Читать «Енисейские очерки» онлайн - страница 72

Михаил Тарковский

Помню экспедиционный праздник еще в первый мой год на Енисее. Праздников ждали с нетерпением, многое выплескивалось, разрешались на них и наутро каждый чувствовал себя освободившимся от груза. Заяц сидел с кем-то на крыльце и говорил: " Самое страшное на свете — это одиночество". Слова эти показались мне ненастоящими, а тон пафосным, наигранным. Все раздражало — уверенность, цепкость, бойкий, авторитетный голосок-колокольчик. Говорил всегда уверенно, держал эдакий обобщающий тон: будто ему-то уж все видно, известно, понятно, что если есть о жизни какая-то горькая и жестокая правда, то уж кто-кто, а он-то к ней ближе всех. Любимая поговорка: "А я сразу сказал!", "Я знал, х-хэ!" Манера по-своему наперекор ставить ударение, особенно если слово чужое, привнесенное, и он принимает конечно, но с поправкой. "Юкон" (кобель), "стАбильно". Енисейское наречие впитал без остатка: "добыват", "капканья", "горносталь". Еще говорил: "Дременится" — когда странным миражом всплывало над многоверстной гладью судно ли, берег, и чудилось не знамо что.

Знали все прекрасно Зайца, и почему-то требовали от него невозможного. Сам я честно думал — как же так, ведь убогий, значит ближе всех нас к Богу, значит святым должен быть, всепонимающим, а не злобным, не обижаться на свою долю, а принимать со смирением и смирению нас учить. Откуда такая оголтелость, самоуверенность, гордыня, как смел я судить его?
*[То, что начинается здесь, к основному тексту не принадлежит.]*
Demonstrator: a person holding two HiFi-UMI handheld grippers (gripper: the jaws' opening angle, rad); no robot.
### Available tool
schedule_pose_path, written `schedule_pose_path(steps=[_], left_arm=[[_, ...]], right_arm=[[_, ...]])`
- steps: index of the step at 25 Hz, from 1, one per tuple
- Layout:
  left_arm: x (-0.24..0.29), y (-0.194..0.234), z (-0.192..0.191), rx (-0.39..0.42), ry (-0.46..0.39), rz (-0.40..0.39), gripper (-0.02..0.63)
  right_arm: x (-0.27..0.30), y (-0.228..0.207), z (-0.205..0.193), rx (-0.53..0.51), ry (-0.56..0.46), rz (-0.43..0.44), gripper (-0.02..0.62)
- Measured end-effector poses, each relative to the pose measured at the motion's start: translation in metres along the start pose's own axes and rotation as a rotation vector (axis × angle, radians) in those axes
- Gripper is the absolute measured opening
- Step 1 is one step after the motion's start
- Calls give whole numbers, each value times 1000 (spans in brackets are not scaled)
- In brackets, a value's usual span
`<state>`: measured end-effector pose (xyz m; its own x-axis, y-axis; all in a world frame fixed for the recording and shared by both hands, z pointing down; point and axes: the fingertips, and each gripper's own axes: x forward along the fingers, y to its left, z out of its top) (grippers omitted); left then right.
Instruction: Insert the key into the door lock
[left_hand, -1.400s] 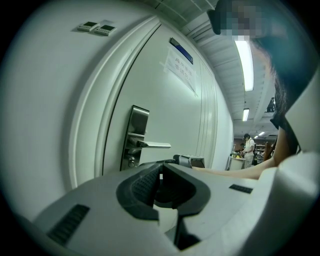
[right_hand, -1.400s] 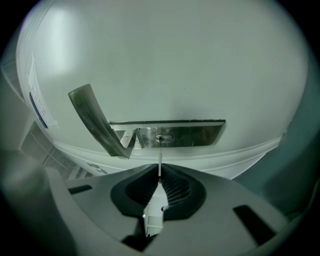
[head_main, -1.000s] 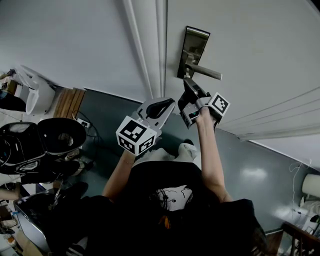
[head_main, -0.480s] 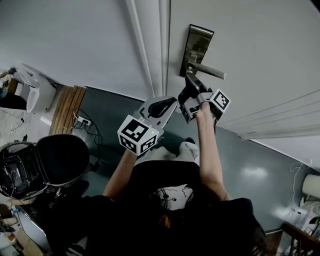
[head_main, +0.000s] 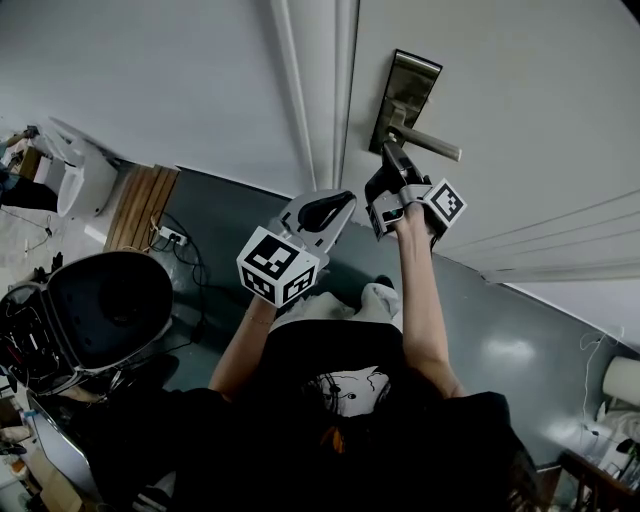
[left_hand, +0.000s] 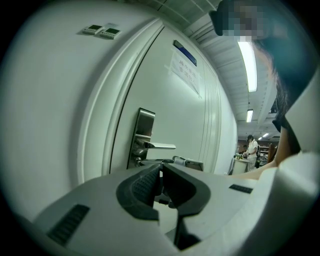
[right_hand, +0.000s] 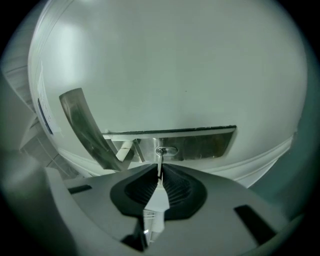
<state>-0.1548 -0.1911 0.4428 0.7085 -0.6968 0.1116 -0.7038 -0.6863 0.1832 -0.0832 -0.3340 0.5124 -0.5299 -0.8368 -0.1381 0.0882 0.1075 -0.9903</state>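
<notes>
My right gripper (head_main: 391, 154) is raised to the steel lock plate (head_main: 405, 95) on the white door (head_main: 520, 90), just under the lever handle (head_main: 432, 145). In the right gripper view it (right_hand: 159, 171) is shut on a thin silver key (right_hand: 159, 165). The key's tip meets the keyhole (right_hand: 166, 150) in the lock plate (right_hand: 200, 145); how deep it sits I cannot tell. My left gripper (head_main: 343, 199) hangs lower left of the lock, shut and empty (left_hand: 160, 171). From there the lock plate (left_hand: 144, 135) and handle (left_hand: 161, 146) show ahead.
The white door frame (head_main: 318, 100) runs left of the lock. A black office chair (head_main: 100, 310), a wooden panel (head_main: 140, 205) and a power strip with cables (head_main: 172, 240) lie on the grey floor at left. A person (left_hand: 251, 150) stands far down the corridor.
My right gripper has moved up and closer to the lock plate with the key. The left gripper has stayed about where it was. The black chair at left has turned.
</notes>
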Motion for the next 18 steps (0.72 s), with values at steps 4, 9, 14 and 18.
schedule_pose_path(steps=[4,9,14,18], left_arm=[[1,-4,-1,-3,-3,-11,23],[-1,-9,0,-6,-1,-22,23],[2,-14,3,-23,-3,-35,23],[8,-19,0,-33,5,-47,23]], right_arm=[[-9,1,2,-107,-5,-30,26],[-37,1,0,-249,51,-89,32],[-69,8,-2,-370,99,-146,32],[-89,19,-15,-438,161,-162,32]])
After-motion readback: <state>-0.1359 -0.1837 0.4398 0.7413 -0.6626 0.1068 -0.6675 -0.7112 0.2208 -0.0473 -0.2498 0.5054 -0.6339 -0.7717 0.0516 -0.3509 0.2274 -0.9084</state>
А вдруг и сейчас к кому-нибудь так же отношусь, не желаю простить, понять, не могу себя окоротить, так же огульничаю. И почему, когда учимся пониманию, прощению — доводим отношения до такого состояния, что самим тошно? Голова-то на что?

Когда к нему по-человечьи относились, и сам человеком был, и с теми, кто не требовал большего, чем он мог дать. Ведь говорил про начальника, что "благодарен по гроб жизни". А я, Толстого с Достоевским выучивший, только требовал да раздражался и сравнивал с тетей Шурой, которую попросту любил, и которая бывала и мелочной, и воровитой, и хитрой, но оставалась интересным и милым человеком, которого ты всегда оправдывал и защищал — за природную ли ширь души, за Енисейский склад, которого она казалась хранительницей, за душевную поэзию, любовь к красоте и тайне, за нечто врожденное и цельное. Как она всегда разделяла и твое возмущенье, и твой восторг, с каким пылом, жаром откликалась, пусть лукавя, но угодив, поняв! А ведь тоже зависела от начальника, тоже могла рассказать ему что не следует, но ей прощалось, а Зайцу — нет.